List three reasons humans are poor subjects for controlled genetic research.

(1) Long generation time, (2) comparatively few offspring per mating, and (3) breeding experiments are morally unacceptable.

Which human populations are sometimes used as exceptions for pedigree studies due to genetic isolation?

Bottle-necked or isolated groups such as Ashkenazi Jews, Amish & Mennonite communities, and the Onge of the Andaman Islands.

What two types of alleles can a disease-related gene possess?

A normal (wild-type) allele and a mutant allele that causes disease symptoms.

Name the three simple Mendelian inheritance patterns commonly seen in human disease.

Autosomal dominant, autosomal recessive, and sex-linked (X-linked or Y-linked).

How can pedigrees be used to predict future offspring phenotypes?

By applying the multiplication and addition probability rules to the genotypes shown in the pedigree.

In pedigree symbols, what does a filled (shaded) square or circle represent?

An affected male (filled square) or an affected female (filled circle).

Define a genetic carrier.

A heterozygous individual who possesses one normal allele and one recessive disease allele yet displays a normal phenotype.

Why is consanguineous mating a concern for recessive disorders?

It increases the likelihood that two carriers of the same rare recessive allele will mate, elevating the risk of affected offspring.

State the two key predictions of an autosomal recessive inheritance pattern.

1) Two normal heterozygotes produce ~25 % affected offspring. 2) Two affected parents produce 100 % affected offspring.

Give two predictions of an autosomal dominant inheritance pattern.

1) An affected person usually has at least one affected parent. 2) If neither parent is affected, the case may stem from a new (de novo) mutation.

Why are lethal dominant alleles, such as those causing some skeletal dysplasias, rare in populations?

Because they often cause severe disease or death before reproduction, and thus are usually introduced only by new mutations.

What disorder is a textbook example of a rare dominant allele in humans?

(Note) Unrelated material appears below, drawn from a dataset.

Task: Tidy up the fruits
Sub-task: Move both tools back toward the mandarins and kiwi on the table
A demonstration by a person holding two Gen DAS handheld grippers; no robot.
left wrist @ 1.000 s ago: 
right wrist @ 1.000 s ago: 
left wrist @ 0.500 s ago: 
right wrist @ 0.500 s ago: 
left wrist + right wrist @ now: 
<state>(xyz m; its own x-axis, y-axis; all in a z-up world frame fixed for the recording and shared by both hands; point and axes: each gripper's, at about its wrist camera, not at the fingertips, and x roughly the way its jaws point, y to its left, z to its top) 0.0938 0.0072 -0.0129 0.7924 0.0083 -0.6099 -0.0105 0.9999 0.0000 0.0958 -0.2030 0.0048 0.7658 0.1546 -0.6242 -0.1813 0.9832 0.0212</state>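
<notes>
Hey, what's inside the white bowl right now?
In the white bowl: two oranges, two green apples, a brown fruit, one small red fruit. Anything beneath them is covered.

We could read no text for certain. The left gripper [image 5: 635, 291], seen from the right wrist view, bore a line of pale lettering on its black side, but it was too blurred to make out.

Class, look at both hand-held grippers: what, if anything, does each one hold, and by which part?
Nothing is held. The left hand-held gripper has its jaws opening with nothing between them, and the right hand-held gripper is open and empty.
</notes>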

Achondroplasia, a form of dwarfism.

Define an autosome.

Any chromosome that is not a sex chromosome; humans have 22 pairs of autosomes.

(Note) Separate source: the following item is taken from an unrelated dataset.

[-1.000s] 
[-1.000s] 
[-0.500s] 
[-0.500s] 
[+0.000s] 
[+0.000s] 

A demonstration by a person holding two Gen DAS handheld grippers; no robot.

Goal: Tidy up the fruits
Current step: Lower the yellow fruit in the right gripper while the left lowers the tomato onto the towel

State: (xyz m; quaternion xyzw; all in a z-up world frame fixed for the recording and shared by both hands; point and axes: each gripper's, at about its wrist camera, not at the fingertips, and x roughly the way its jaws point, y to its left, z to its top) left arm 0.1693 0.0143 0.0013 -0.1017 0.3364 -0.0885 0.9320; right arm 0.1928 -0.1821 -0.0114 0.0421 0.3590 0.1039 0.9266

Describe the genetic requirement for an autosomal recessive disease to manifest.

Two abnormal (mutant) copies of a gene on an autosome must be present.

Describe the genetic requirement for an autosomal dominant disease to manifest.

Only one abnormal copy of a gene on an autosome is sufficient to cause the disease.

Why are X-linked recessive traits more common in males?

Males have only one X chromosome, so a single recessive allele on that X will manifest, whereas females need two copies.

How do Y-linked traits typically appear in pedigrees?

They affect males in every generation and are passed from father to all sons.

What is the difference between X-linked recessive and X-linked dominant inheritance in females?

Recessive: females need two mutant copies; Dominant: females need only one mutant copy to express the trait.

If an affected child is born to two unaffected parents, which inheritance mode is most likely?

Autosomal recessive (or X-linked recessive if the child is male and the mother is a carrier).

What term describes a new disease-causing allele that appears in a pedigree without being inherited from either parent?

A de novo (new) mutation.

Which probability rules are applied in pedigree analysis to calculate risk of phenotypes?

The multiplication rule (for independent events occurring together) and the addition rule (for mutually exclusive events).

What primary questions should be addressed when writing a clinical pedigree summary?

Mode of inheritance, carrier risk for relatives, and recurrence risk for future offspring.

How can the presence of carriers be inferred on a pedigree?

Carriers often appear as unaffected individuals who have affected offspring or who fall within a pattern consistent with recessive inheritance.